Q. I currently have a 10kohm pullup resistor on each of the RX SYNC and CARRIER DETECT O/P pins. Will this cause a problem?

A. Yes it will. The digital output impedance of those pins is typically 4000 ohms. When a 10kohm pullup resistor is attached to each of those pins, a voltage divider is created that prevents the voltage on those pins from approaching the expected “low” value of near 0V. This can cause problems for a microcontroller that is monitoring the signal on those pins. For example, the higher-than-expected voltage on the CMX469A digital output pin (with an attached pullup resistor) may not reach the microcontroller’s digital low “threshold” value, and this can cause lots of problems.

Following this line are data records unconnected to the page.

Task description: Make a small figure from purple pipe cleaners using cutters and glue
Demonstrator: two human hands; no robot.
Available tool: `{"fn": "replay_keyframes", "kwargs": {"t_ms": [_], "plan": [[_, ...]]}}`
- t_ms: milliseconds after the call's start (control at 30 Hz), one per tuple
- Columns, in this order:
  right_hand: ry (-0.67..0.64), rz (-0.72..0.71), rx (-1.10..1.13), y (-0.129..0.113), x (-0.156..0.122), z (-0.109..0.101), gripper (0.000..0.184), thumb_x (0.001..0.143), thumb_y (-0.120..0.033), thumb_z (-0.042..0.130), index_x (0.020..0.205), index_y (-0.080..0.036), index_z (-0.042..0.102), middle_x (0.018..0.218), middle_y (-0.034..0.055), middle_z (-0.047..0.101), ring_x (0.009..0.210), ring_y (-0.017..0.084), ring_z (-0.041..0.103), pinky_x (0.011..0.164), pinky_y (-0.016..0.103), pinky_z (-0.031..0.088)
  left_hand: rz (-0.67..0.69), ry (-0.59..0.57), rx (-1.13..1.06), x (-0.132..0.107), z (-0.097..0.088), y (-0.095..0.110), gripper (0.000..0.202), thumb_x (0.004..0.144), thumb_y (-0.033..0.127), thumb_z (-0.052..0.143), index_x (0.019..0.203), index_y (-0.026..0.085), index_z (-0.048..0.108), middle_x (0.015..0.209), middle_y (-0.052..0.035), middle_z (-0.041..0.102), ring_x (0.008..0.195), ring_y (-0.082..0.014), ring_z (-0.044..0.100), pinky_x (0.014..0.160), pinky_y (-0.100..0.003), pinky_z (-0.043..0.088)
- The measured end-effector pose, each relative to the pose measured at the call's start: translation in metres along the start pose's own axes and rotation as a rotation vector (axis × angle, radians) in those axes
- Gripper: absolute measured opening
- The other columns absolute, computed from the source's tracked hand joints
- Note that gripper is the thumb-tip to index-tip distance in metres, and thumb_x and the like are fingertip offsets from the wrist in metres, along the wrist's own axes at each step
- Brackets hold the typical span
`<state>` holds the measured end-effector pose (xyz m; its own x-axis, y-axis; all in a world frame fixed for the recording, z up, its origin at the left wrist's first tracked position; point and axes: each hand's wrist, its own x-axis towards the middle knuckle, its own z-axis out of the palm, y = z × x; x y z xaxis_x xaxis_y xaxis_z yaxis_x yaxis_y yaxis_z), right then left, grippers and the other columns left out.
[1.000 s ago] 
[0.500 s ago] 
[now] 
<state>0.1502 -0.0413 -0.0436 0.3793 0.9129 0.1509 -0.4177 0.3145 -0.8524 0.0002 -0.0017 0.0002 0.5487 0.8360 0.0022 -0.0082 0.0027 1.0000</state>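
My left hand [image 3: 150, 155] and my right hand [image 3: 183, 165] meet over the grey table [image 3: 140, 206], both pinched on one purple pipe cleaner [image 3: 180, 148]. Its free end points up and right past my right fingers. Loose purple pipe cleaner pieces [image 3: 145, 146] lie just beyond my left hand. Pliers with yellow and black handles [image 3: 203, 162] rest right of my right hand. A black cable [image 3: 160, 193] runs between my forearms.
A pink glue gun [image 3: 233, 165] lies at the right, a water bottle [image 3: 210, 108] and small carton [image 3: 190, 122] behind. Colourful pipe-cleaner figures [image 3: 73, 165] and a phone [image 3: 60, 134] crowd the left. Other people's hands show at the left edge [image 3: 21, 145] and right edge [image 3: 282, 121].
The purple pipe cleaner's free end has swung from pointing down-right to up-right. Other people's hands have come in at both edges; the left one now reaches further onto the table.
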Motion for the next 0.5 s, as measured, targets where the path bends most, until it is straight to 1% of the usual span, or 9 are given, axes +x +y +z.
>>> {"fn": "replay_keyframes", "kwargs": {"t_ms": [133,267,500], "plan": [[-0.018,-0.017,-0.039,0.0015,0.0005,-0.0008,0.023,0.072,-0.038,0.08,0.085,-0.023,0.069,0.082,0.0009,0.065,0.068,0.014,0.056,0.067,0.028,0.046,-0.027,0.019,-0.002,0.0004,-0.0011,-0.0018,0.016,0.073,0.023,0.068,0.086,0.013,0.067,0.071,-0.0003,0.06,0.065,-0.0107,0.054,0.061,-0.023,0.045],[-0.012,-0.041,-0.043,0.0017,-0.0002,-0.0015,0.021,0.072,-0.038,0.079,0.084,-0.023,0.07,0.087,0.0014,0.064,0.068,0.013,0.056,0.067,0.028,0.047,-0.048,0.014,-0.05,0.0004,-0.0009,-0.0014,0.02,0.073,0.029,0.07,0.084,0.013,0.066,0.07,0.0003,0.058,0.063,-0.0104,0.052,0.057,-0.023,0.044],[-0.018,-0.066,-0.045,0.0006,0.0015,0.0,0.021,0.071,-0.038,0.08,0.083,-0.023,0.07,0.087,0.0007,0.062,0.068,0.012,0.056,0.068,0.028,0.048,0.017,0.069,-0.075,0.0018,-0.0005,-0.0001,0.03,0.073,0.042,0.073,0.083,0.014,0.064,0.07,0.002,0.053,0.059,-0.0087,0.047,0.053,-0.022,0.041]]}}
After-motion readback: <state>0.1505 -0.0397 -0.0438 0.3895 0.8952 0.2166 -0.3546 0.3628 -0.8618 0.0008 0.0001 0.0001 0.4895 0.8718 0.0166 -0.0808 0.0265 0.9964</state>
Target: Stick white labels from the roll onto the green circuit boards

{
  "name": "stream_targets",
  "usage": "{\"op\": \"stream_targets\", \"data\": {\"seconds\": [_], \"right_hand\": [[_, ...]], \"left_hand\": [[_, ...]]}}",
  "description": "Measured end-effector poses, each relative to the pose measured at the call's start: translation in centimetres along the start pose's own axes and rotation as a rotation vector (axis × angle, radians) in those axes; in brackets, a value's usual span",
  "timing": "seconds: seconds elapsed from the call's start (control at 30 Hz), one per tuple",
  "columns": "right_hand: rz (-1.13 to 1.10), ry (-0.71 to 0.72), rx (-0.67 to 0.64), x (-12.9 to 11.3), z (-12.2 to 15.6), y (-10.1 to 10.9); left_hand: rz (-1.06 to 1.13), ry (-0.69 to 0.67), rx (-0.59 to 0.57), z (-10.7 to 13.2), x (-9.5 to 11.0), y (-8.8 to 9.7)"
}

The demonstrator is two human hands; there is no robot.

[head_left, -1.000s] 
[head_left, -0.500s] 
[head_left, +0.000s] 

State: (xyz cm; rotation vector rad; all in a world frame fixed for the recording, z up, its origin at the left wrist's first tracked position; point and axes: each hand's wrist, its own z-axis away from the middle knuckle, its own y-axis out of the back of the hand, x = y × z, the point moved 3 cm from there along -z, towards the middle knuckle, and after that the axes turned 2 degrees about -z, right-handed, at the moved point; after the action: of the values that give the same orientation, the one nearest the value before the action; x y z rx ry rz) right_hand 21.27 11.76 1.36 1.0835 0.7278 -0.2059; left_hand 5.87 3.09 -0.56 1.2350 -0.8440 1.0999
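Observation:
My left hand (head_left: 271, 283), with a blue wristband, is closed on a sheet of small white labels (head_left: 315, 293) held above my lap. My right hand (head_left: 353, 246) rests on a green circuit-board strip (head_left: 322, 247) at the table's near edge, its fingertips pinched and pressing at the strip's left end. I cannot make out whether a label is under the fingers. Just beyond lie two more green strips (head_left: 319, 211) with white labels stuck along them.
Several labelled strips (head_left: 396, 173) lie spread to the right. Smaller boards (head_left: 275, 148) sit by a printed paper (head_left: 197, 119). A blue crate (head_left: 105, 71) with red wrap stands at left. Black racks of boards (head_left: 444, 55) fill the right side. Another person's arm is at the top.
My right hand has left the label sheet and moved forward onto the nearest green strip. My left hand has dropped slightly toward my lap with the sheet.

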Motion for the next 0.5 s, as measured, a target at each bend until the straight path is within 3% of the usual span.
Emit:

Q. What is the difference between the FX469 and the CMX469A?

A. There are no major differences between the FX469 and the CMX469A. The CMX469A is the preferred device for new designs and it posesses the advantage of operation down to 2.7V DC. For those customers contemplating migration to the CMX469A there is a difference in the operation of the Carrier Detect Output that may be important. When powersaved the FX469 Carrier Detect always returns to Vss (low).

The CMX469A however, always maintains its last state.

Thus a CMX469A that is powersaved while receiving FSK data will maintain its Carrier Detect high.

Current consumption is the same, 4.5mA at 5V, but this can be further reduced at 3V to 2mA, giving significantly reduced power consumption.

The CMX469A is also available in a smaller package: A TSSOP for space constrained designs.

Q. Why does the CMX469A generate interrupts for received data when there is no data present?

A. The FFSK receiver of the CMX469A has a very high sensitivity and in the absence of valid signals will decode noise as data. This is not a fault but is due to the wideband properties of noise where sufficient energy may be present within the FFSK decoder’s bandwidth. To prevent spurious reception a baseband carrier detect output (CARRIER DETECT O/P) is used to determine the validity of the received signal.

The detector block comprises a comparator fed from two sources, one sourcing predominantly in-band (FFSK) energy through the decoders band-pass filter and the other sourcing wideband energy through a wider band-pass (noise) filter. The two levels are continuously compared so that when the in-band energy is significantly above the background noise energy, the CARRIER DETECT O/P is set high.

To qualify the presence of FFSK, the CARRIER DETECT O/P is not set high immediately. The comparator output triggers a re-triggerable monostable whose time constant is determined by an external RC pair. The time constant can be varied to give the optimum trade-off between response time and immunity to false indication. The CARRIER DETECT O/P should be monitored during reception and used to ‘intelligently’ decide whether the data is likely to valid, suspect or invalid. During periods when there is no data reception the CARRIER DETECT O/P will be predominantly low but is likely to false so the receiver should be powersaved where practical.

The CARRIER DETECT O/P does not internally gate the FSK receiver because this would prevent data reception during short duration events such as fades when data recovery may still be possible.

Q. Does it matter which edge of the “Tx Sync” signal I use to strobe Tx data in on?

A. Yes it does.   The rising edge of the Tx Sync (data clock) signal determines when the data is latched into the CMX469A.  The data must be valid for 2.0us before and after the rising edge; otherwise erroneous operation will result.